Would you reproduce the whole listing exactly, minus its images?
[Opening DATA SECTION section]
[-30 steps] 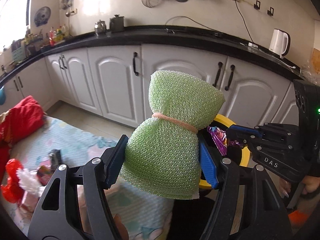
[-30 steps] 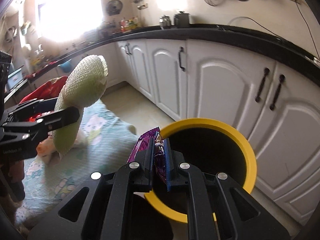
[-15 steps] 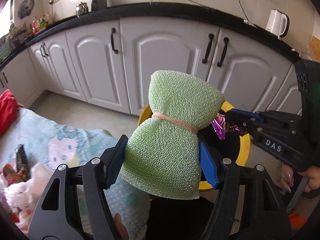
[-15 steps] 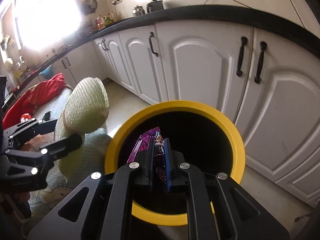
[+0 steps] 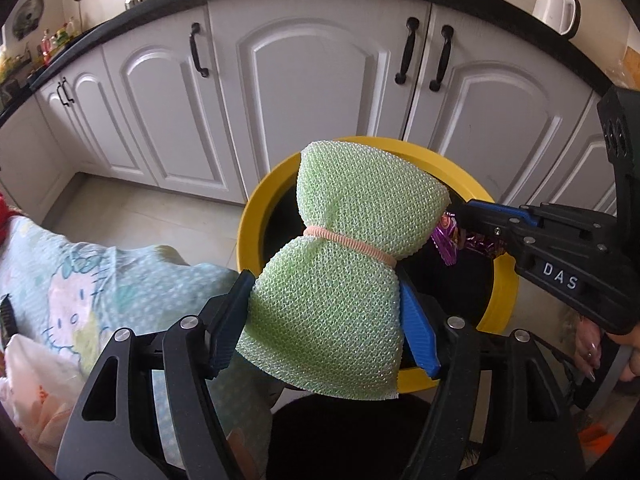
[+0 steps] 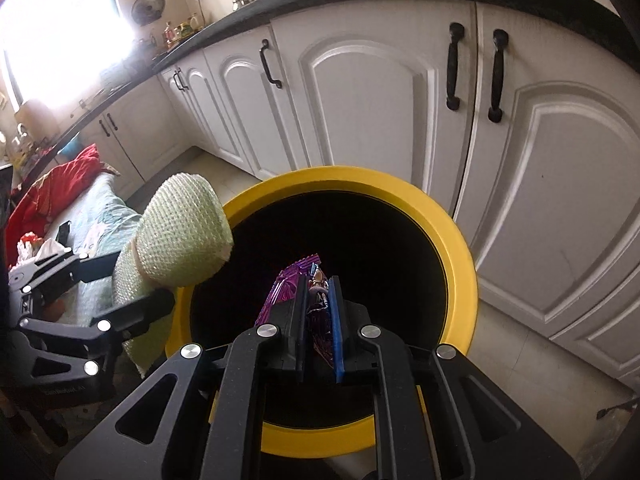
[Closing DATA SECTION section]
#### SOLUTION TO THIS TASK
[-30 steps] 
[-30 steps] 
[-15 steps] 
[-15 steps] 
[+0 steps] 
[+0 steps] 

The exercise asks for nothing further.